The experience of Star Entertainment Group (SGR) is another reason to consider Crown.  In June of 2011 Tabcorps Holdings spun off its casino operations into a new entity, Echo Entertainment, in order to concentrate on its core operations in wagering, keno, and entertainment.  Echo changed its name to Star Entertainment Group after debuting as Echo with a first day closing price of $3.52.  Here is how the share price has performed since.The Star Group owns and operates three premium properties, The Star in Sydney, Treasury Casino and Hotel in Brisbane, and Jupiter’s Gold Coast.  In addition, the company operates the Gold Coast Convention and Exhibition Centre on behalf of the government of Queensland.  
The Jupiter’s property is undergoing extensive renovation and the Star Group bested rival Crown in reaching an agreement with the Queensland government for a $3 billion redevelopment at Queen’s Wharf in Brisbane. Star Group has the best earnings growth estimates and according to analysts is at minimal risk from Chinese government actions as it derives only 10% from Chinese VIP players.

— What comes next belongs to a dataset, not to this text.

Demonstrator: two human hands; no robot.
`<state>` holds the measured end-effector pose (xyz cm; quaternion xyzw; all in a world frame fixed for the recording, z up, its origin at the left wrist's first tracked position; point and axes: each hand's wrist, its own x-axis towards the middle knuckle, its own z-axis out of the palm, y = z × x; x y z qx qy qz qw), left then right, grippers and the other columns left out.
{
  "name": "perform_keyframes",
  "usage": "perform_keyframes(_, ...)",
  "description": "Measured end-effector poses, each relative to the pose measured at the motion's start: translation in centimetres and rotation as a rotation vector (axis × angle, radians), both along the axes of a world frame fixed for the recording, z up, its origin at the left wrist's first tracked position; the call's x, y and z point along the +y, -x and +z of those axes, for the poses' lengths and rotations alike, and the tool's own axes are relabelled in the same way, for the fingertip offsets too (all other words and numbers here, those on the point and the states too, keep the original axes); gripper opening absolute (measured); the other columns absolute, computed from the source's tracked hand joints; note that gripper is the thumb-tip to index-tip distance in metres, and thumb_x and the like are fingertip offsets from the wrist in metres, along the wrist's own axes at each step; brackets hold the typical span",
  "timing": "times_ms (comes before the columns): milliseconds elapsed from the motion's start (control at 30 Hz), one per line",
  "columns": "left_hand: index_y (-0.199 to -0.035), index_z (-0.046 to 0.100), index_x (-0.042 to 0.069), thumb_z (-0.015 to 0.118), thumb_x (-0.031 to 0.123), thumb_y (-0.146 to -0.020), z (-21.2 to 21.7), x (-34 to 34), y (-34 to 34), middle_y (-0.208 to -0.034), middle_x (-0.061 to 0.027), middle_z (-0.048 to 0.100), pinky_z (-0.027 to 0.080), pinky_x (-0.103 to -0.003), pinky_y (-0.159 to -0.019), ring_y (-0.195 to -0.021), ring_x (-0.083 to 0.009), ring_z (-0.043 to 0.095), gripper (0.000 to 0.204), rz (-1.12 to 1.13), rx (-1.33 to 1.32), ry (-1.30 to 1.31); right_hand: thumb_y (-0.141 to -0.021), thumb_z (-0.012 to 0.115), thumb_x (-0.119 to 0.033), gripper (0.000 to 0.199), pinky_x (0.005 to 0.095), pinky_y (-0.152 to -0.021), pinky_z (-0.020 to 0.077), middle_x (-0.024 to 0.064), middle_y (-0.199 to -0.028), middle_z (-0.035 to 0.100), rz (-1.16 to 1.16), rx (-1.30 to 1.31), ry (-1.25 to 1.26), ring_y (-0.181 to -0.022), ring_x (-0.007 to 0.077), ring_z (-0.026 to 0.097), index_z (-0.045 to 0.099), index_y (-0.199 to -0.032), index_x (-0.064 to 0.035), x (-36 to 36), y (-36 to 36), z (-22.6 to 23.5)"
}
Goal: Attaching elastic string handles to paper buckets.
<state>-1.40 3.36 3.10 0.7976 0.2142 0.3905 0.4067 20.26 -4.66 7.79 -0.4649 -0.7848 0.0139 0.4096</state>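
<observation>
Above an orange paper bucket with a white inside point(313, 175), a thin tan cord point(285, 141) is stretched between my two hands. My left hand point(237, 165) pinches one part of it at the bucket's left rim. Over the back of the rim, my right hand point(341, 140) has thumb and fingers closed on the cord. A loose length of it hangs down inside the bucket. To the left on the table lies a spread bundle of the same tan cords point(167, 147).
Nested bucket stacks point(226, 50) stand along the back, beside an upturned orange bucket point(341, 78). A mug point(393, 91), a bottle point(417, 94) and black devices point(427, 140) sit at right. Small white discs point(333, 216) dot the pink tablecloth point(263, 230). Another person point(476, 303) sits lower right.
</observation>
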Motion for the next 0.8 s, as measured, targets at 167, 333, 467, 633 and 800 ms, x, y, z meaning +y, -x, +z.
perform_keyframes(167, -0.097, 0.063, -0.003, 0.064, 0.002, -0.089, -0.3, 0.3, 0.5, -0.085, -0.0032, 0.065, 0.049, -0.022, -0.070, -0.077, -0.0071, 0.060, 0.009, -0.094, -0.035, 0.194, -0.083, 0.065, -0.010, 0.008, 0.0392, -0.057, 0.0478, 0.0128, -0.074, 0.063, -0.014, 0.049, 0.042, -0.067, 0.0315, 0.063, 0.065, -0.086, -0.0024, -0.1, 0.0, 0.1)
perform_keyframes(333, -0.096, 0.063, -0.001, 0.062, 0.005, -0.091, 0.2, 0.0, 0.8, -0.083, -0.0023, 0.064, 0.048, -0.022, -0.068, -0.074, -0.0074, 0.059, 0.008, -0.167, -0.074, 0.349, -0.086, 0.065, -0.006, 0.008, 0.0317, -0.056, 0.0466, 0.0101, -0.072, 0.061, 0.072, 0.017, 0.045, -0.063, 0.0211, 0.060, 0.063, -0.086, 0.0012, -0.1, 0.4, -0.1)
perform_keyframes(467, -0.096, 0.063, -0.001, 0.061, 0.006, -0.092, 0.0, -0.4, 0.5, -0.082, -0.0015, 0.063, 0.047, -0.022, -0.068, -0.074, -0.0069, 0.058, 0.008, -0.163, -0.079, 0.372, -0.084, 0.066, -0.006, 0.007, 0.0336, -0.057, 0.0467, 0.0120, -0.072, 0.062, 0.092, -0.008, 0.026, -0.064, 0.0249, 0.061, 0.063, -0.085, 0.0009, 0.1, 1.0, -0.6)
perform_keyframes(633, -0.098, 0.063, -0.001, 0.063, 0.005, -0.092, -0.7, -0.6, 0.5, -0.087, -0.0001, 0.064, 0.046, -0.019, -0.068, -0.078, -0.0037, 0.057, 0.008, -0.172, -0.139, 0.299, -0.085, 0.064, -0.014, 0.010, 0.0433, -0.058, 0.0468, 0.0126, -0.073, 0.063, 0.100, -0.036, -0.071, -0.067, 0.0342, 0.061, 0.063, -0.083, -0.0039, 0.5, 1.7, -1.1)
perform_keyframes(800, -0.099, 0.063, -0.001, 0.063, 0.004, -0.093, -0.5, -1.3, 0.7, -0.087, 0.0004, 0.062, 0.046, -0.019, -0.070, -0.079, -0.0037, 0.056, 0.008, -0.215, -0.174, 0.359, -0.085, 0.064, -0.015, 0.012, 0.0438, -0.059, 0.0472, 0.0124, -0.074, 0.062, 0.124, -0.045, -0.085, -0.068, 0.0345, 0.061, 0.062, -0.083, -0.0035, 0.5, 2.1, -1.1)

New Zealand based SkyCity Entertainment Group (SKC) operates two casinos here in Australia in Darwin and Adelaide; four in New Zealand along with an assortment of additional hotels, bars, and restaurants. On the morning of 21 October the company issued a trading update which sent the share price plunging.  The following chart shows the drop as of late morning.For starters, revenue was already trailing the previous corresponding period by 5.7%.  Hardest hit was the company’s international business operation which saw a drop in visits from the highest of the high rolling VIP customers, leading to a 20% drop in group revenue.  To top it off, management stated it expects further declines in its international business due to the situation in China. 
Donaco International (DNA) may be the smallest of the group but this company presents investors with an array of impressive numbers.  The average Price to Earnings (P/E) ratio for the sector is 17.25.  Donaco’s current P/E is 5.80 with a Forward P/E of 4.10.  The Price to Earnings Growth Ratio is 0.31 with an astonishing 5 Year Expected P/EG of 0.11.  Book value per share is $0.57, with the stock trading at $0.41.
Revenues exploded from $17.1 million in FY 2015 to $143.3 million in FY 2016 with profit going from a 2015 loss of $2.9 million to a profit of $77.2 million.  The company declared its first dividend of $0.01 per share. Analysts forecast dividend growth of 126% over the next two years, increasing to $0.034 in FY 2017 and $0.051 in 2018.
Gambling is illegal in Viet Nam so the company’s lavish Aristo International Hotel on the Chinese border caters to internationals, mostly from China.  The Aristo opened in 2003 under the name Lao Cai International Hotel and Casino and underwent extensive renovations in 2014, emerging as the Aristo.  The company owns 95% of the property in conjunction with the government of Viet Nam.  Donaco also has a casino in Cambodia, the Star Vegas Resort and Club, acquired in early 2015.